_Work item_: Check each line of the listing for the string "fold", then state how many lines have it. Only the number is wanted.

_Data provided_:
:::::

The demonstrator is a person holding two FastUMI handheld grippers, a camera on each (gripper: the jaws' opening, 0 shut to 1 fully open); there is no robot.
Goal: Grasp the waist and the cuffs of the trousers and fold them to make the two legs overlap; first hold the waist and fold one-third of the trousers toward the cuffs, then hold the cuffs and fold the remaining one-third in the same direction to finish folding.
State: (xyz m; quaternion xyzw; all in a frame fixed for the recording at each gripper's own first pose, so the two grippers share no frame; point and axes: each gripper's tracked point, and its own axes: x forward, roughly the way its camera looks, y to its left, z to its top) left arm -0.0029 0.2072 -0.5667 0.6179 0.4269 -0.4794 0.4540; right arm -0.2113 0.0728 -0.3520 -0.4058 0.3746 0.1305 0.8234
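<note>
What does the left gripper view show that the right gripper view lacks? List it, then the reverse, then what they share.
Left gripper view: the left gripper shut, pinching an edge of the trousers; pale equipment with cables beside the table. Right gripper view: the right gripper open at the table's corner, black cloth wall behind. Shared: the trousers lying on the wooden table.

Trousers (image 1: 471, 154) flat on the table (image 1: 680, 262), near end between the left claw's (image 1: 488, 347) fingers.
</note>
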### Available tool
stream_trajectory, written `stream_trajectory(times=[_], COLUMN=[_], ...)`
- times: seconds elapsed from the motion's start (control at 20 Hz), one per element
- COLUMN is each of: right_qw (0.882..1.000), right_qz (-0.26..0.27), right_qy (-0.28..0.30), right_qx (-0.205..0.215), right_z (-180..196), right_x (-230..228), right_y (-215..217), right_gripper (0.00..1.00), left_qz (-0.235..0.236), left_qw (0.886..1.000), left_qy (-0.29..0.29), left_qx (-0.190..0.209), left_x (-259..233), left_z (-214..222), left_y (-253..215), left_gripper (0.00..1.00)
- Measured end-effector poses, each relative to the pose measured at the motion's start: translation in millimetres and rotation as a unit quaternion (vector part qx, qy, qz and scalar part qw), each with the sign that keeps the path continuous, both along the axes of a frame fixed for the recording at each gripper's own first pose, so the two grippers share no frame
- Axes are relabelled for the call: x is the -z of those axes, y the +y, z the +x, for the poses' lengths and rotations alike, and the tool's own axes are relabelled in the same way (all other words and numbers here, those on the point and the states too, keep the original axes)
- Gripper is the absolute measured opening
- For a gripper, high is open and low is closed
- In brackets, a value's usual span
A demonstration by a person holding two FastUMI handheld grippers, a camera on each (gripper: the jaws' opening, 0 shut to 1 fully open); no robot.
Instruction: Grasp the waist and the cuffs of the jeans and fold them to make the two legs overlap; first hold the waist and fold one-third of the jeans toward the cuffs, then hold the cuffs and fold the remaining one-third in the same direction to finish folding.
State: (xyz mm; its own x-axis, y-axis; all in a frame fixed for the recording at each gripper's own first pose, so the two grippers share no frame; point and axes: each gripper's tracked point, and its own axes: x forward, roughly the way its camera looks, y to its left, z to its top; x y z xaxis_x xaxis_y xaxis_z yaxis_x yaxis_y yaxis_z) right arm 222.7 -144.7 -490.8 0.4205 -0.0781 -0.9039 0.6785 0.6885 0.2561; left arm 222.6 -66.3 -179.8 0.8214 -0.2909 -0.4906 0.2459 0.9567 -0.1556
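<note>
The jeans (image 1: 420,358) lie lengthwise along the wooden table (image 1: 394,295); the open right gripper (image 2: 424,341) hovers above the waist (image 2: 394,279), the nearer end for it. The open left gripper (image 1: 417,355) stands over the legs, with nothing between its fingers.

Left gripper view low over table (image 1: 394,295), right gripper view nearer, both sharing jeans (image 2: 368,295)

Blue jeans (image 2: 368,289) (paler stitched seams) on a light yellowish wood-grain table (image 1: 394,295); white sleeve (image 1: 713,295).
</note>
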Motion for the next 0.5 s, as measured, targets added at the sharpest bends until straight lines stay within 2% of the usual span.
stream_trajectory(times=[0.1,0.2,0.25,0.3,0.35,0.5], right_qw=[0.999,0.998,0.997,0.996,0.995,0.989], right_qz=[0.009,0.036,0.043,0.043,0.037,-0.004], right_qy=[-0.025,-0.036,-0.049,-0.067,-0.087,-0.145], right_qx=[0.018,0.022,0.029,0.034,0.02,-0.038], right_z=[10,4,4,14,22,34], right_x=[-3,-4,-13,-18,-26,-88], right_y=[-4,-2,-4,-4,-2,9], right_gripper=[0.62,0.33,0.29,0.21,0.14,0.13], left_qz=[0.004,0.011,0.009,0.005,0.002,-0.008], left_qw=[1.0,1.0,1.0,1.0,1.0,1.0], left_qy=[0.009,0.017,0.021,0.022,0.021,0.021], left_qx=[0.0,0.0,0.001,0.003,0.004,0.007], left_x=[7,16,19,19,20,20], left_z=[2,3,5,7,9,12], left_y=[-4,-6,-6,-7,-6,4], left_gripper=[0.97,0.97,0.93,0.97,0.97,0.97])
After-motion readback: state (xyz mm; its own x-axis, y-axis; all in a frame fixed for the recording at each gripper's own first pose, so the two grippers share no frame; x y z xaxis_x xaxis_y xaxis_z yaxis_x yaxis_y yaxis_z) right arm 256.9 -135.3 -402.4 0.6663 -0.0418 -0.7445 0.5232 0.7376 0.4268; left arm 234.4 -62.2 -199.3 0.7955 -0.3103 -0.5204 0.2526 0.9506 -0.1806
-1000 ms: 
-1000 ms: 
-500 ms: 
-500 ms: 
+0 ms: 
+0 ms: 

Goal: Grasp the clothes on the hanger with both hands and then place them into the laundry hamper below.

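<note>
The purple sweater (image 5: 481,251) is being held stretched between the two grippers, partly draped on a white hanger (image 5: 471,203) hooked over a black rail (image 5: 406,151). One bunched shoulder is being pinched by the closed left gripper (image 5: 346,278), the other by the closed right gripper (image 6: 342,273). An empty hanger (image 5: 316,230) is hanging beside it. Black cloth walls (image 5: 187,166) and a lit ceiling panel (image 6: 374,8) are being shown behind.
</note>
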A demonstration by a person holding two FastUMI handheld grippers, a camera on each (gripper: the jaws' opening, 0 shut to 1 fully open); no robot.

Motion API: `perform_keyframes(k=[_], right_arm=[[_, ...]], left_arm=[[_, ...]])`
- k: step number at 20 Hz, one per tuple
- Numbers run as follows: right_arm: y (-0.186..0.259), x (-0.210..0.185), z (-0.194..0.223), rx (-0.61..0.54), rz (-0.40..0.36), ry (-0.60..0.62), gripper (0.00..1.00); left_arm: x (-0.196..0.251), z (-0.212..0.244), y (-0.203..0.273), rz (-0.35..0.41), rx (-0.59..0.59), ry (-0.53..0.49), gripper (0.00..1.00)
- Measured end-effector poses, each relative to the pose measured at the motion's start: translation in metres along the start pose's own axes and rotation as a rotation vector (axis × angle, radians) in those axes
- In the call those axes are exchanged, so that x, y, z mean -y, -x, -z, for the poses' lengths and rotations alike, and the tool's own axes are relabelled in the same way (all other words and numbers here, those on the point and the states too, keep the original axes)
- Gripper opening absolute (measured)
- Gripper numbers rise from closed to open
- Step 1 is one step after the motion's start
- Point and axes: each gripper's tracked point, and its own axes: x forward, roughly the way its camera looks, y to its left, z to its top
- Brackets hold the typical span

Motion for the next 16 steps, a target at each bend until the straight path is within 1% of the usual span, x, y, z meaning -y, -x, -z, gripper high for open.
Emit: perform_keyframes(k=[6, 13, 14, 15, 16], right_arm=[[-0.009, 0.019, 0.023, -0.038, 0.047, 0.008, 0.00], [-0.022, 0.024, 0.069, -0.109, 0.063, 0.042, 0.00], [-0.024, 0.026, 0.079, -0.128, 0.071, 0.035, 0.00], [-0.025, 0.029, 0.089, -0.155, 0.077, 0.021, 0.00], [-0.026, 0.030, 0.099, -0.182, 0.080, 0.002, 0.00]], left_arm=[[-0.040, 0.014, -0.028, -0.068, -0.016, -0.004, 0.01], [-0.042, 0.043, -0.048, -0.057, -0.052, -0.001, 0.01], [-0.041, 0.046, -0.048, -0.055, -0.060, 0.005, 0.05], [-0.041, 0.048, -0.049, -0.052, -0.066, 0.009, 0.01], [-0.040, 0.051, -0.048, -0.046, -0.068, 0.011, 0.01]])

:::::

_Solution to this exercise_: 2